The recent Every Utah Kid Outdoors legislation advocates for Utah’s children and their right to grow up experiencing our breathtakingly beautiful, ecologically-diverse landscapes. Our state is, as I tell my students, “postcard perfect, every single day.” We live in a place that is visited by one-third of the Earth’s migratory bird population, owing to the precious and delicate Great Salt Lake ecosystem. Utah is home to nine Dark Sky Parks! We are blessed to live within a couple of hours’ drive of desert, mountain, forest, or riparian ecosystems in Utah, not to mention the sites of some of the most abundant dinosaur quarries. Our parks are international tourist destinations, and people from all over the globe come here to ski. But, in order for Utah’s kids to grow up appreciating these spaces, they must get outside and experience them. In order for these spaces to be experienced, they must be preserved. And we must make sure that the environment around these places is a safe place for children to explore.

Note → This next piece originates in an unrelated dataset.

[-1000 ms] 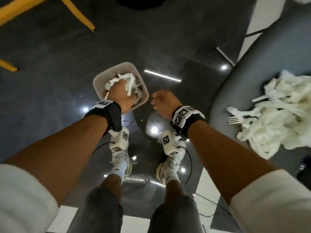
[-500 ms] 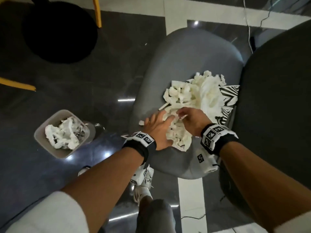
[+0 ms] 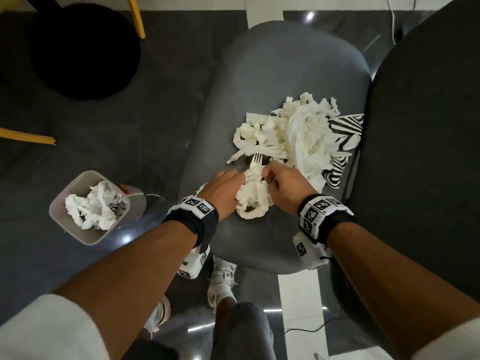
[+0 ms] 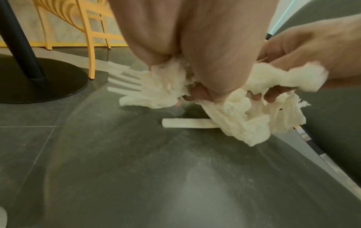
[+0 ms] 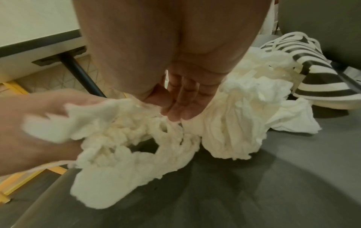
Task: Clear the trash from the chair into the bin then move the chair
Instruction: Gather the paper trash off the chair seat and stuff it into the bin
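On the grey chair seat (image 3: 285, 74) lies a pile of white tissue trash (image 3: 293, 136) with a white plastic fork (image 3: 255, 162) and striped black-and-white paper (image 3: 345, 128). My left hand (image 3: 239, 185) and right hand (image 3: 267, 175) both grip one tissue clump (image 3: 253, 201) at the pile's near edge. In the left wrist view my left hand (image 4: 195, 92) digs curled fingers into the tissue (image 4: 254, 120), beside the fork (image 4: 125, 84). The right wrist view shows my right hand (image 5: 181, 106) pinching the tissue (image 5: 136, 146). The grey bin (image 3: 59, 196) stands on the floor to the left, holding crumpled tissue.
A black round table base (image 3: 83, 48) and yellow chair legs (image 3: 135, 16) stand at the upper left. The chair's dark backrest (image 3: 428, 152) fills the right side. My shoes (image 3: 223, 279) are under the seat's near edge. A cable (image 3: 311, 329) runs on the floor.
A second ago my left hand was at the bin with tissue. Both hands have since moved to the chair and closed on a clump of the pile.
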The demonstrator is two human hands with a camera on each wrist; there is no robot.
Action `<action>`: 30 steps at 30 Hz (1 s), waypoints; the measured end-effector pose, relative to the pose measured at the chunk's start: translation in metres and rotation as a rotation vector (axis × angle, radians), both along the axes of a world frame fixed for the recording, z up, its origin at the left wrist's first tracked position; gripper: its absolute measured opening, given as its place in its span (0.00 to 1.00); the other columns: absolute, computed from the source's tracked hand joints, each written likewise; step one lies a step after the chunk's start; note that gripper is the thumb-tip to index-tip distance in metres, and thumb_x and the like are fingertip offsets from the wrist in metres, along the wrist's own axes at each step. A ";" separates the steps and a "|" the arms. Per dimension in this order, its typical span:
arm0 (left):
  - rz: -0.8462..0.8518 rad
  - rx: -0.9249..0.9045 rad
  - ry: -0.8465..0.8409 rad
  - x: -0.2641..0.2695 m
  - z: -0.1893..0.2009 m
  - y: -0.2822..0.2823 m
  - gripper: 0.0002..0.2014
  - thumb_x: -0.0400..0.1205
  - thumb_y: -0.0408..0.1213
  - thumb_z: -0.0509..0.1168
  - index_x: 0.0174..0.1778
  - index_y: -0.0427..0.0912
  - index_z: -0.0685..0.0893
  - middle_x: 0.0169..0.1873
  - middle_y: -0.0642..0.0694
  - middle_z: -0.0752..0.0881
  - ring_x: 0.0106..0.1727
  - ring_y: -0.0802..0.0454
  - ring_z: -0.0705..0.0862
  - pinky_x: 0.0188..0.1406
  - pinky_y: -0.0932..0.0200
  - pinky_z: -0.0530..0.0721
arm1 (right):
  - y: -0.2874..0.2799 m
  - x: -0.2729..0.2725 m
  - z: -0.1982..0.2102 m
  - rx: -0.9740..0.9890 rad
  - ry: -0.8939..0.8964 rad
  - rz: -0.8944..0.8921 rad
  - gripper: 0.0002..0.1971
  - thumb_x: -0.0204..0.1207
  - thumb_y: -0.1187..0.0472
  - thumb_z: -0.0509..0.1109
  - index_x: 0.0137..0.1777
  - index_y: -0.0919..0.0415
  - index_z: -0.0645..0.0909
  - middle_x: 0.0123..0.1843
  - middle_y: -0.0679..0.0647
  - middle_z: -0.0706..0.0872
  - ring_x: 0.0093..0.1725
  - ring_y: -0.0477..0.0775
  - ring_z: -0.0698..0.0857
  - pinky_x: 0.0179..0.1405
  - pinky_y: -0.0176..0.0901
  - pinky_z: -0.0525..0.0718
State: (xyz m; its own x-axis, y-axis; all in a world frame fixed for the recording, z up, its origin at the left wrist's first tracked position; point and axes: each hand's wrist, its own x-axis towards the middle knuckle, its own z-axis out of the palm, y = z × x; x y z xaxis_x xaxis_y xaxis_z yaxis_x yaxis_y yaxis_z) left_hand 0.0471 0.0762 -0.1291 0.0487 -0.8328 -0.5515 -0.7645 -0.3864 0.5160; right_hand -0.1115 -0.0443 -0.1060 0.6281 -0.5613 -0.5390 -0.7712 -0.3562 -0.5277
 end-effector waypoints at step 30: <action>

Two of my high school conservation club students recently approached Ogden City Council, sharing their own research on our local air pollution problems and charging the Council with the responsibility to take action and lead by example. Council Member Luis Lopez agreed to take action to preserve the health of our children and their ability to safely explore outdoors by sponsoring an Ogden air quality ordinance, now being drafted with the aid of Ogden’s new Sustainability Committee. This is something to celebrate! I want to thank Mr. Lopez for responding to our youth, when they asked if they could count on their City Council to protect the health of Ogden’s children, “You can count on me.” I understand that the Council Chair and Vice Chair have made this an immediate priority, and I thank them as well.